Of the lines below, count those containing the word "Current". Reply with the number alone.

- DATA TO EXAMINE
· · · · ·

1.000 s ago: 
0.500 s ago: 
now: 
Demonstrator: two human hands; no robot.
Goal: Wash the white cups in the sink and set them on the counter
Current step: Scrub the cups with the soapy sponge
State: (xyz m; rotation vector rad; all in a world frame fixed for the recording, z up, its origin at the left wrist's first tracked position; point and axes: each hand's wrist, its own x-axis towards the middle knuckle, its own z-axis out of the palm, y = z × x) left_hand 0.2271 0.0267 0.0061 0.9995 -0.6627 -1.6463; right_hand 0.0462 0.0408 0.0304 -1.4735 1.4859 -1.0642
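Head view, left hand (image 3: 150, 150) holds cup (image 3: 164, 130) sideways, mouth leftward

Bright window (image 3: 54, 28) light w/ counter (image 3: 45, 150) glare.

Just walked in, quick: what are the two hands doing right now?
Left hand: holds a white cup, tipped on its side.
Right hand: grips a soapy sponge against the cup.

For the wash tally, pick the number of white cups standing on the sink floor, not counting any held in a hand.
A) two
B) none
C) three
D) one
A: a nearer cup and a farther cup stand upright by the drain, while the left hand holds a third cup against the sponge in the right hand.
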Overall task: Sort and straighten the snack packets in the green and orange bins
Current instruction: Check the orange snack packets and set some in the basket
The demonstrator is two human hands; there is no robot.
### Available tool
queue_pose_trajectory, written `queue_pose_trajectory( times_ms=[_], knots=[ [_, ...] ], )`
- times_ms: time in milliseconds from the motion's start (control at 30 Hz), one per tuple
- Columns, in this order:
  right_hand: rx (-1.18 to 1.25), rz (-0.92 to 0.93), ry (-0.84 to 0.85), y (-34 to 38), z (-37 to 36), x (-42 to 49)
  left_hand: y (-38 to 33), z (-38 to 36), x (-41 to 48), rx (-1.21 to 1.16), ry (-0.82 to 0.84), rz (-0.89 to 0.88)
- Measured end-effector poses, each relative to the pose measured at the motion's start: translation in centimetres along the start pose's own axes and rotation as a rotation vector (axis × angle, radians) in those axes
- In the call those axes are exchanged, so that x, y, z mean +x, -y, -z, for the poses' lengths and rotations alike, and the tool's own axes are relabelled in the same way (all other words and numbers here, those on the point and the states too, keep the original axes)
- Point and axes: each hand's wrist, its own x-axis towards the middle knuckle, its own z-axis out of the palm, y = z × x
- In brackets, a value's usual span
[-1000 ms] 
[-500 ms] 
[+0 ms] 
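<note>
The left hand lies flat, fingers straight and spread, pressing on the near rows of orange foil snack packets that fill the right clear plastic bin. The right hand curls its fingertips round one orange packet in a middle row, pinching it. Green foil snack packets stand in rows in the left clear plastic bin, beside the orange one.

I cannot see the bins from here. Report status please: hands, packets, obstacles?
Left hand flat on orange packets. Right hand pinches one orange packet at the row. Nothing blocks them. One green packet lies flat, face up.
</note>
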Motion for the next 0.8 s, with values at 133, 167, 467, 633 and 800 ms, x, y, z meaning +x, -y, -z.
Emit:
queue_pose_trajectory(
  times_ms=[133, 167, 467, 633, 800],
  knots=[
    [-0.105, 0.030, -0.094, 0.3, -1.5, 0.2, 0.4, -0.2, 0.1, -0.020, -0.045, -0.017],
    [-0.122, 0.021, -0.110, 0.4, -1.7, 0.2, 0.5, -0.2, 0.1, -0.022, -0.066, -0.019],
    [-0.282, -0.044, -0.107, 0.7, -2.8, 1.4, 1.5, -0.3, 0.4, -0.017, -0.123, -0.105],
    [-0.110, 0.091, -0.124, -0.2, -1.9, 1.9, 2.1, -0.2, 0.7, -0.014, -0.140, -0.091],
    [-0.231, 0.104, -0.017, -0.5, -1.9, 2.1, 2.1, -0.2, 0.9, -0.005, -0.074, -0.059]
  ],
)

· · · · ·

- EXPECTED ANSWER
2